In a FaaS model, the CSP’s responsibility is significantly expanded. The provider manages:

  • The Host Operating System: The CSP is responsible for all OS-level patching and hardening.10
  • The Application Runtime: The provider curates and patches the language runtimes (e.g., Python, Node.js) and base container images.12
  • The Execution Environment: The provider manages the underlying platform, virtualization, and isolation between function instances.6

The customer’s responsibility narrows but intensifies. With infrastructure concerns abstracted away, the customer is left with a small but critical set of responsibilities:

  • Application Code Security: Securing the function logic itself against vulnerabilities.
  • Data Security: Classifying and encrypting data.
  • Identity and Access Management (IAM): Configuring the permissions for each function, which is the most critical security control in FaaS.

 

Contrast with IaaS

 

This model stands in stark contrast to IaaS (e.g., Amazon EC2, Azure VMs). In an IaaS model, the customer retains a large portion of the security burden, including managing the guest operating system, all application-level software, security patches, and network configurations like firewalls and virtual networks.8 In FaaS, these responsibilities are entirely offloaded to the CSP.12

The critical implication of this shift is that the security perimeter is no longer a network firewall or a hardened host. In FaaS, the perimeter becomes an abstract, logical construct: the IAM role attached to the function and the validation logic within the function’s code.
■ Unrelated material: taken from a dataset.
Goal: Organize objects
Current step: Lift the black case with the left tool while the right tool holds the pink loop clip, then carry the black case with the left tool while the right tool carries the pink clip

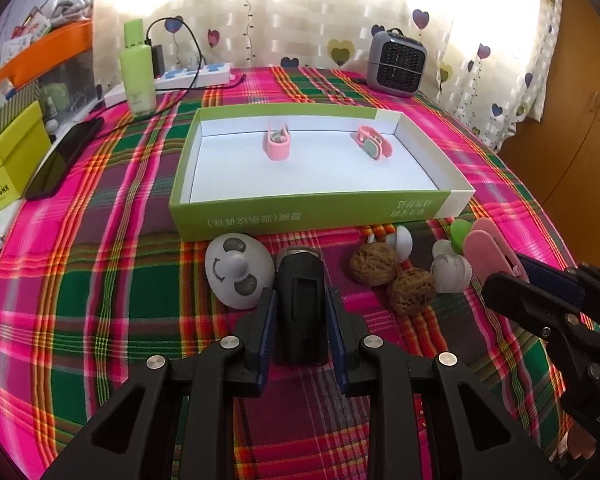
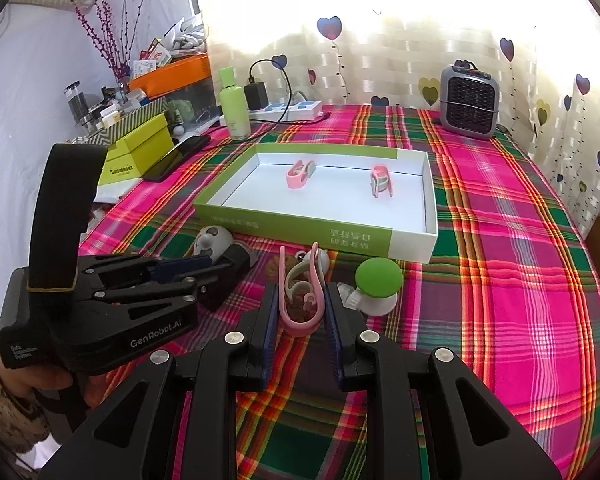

Attackers no longer scan for open ports; they scan for over-privileged roles and unvalidated event triggers.

 

The Event-Driven Attack Surface: A New Breed of Injection

 

The primary attack surface in FaaS is defined by its event-driven nature.13 The Open Web Application Security Project (OWASP) Top 10, the global standard for web application risks, has been re-interpreted for serverless, highlighting that traditional vulnerabilities like injection attacks manifest in new and more dangerous ways.16

 

S1: Event Injection—Bypassing the Traditional Perimeter

 

In the standard OWASP Top 10, Injection (A03:2021) is a well-understood risk, typically involving an attacker sending malicious data via an HTTP request (e.g., SQL injection in a form field).18 In serverless, this vulnerability is categorized as Event Injection and its scope is far wider.21

FaaS functions are triggered by a wide array of event sources beyond HTTP-based API Gateways, including cloud storage (S3), message queues (SQS, SNS), database streams (DynamoDB), and IoT events.5 Traditional security controls, such as Web Application Firewalls (WAFs), are designed to inspect HTTP traffic and are blind to these non-HTTP event sources.23

This architectural design creates a massive, undefended “side-door” attack surface. An organization may have a WAF securing its “front door” (the API Gateway), giving a false sense of security. An attacker can completely bypass this WAF by crafting a malicious payload and delivering it through a “trusted” internal event source, such as an S3 file upload or an SQS message.23 In this scenario, the function’s own input validation logic is the only line of defense.

 

Deep Dive: Non-HTTP Event Injection Vectors

 

Attackers exploit the implicit trust developers place in internal cloud services.23 Malicious, user-controlled data is “laundered” through these services to trigger an injection attack. Common vectors include:

  • Storage Triggers (e.g., AWS S3): A function is configured to process files upon upload. An attacker uploads a file with a malicious name, such as ‘;(os.system(‘rm -rf /tmp/*’));’.jpg.25 The s3:ObjectCreated event trigger passes the event JSON—containing the malicious filename—to the function. If the function’s code uses this filename string to build an OS command without sanitization, the command is executed.27
  • Messaging Triggers (e.g., AWS SQS/SNS): An attacker may find a public-facing function that publishes messages to an SQS queue. They can send a malicious JSON payload to this queue. A separate, internal-facing function (e.g., a payment processor) consumes from this queue. This downstream function, assuming the data is “internally generated” and therefore safe, deserializes or processes the malicious payload, leading to an attack.28
  • Database Triggers (e.g., DynamoDB Streams): An attacker with permission to update their own user profile in a database (a seemingly low-risk action) injects a payload into a field. The DynamoDB Stream, which captures this data change, triggers a downstream function that processes the “new” (malicious) data, executing the payload.28
  • Insecure Deserialization: Many event payloads are complex JSON or XML objects. If a function blindly deserializes this event data into a code object, it can be vulnerable to insecure deserialization attacks, leading to remote code execution.29

 

Exploiting Decoupled Business Logic (SAS-09)

 

In monolithic applications, business logic is a single, sequential process. In FaaS, business logic is a distributed system, an emergent property of multiple, decoupled functions chained together by events.30 This decoupling creates a vulnerability known as “Serverless Business Logic Manipulation”.31

An attacker can subvert the expected sequence of operations. For example, a “checkout” application may be a chain: ValidateCart $\rightarrow$ ProcessPayment $\rightarrow$ CreateOrder, with each function triggering the next. An attacker who discovers the event trigger for the CreateOrder function (e.g., a specific SQS queue) may be able to publish a message directly to that queue, executing the CreateOrder function and completely bypassing the validation and payment steps.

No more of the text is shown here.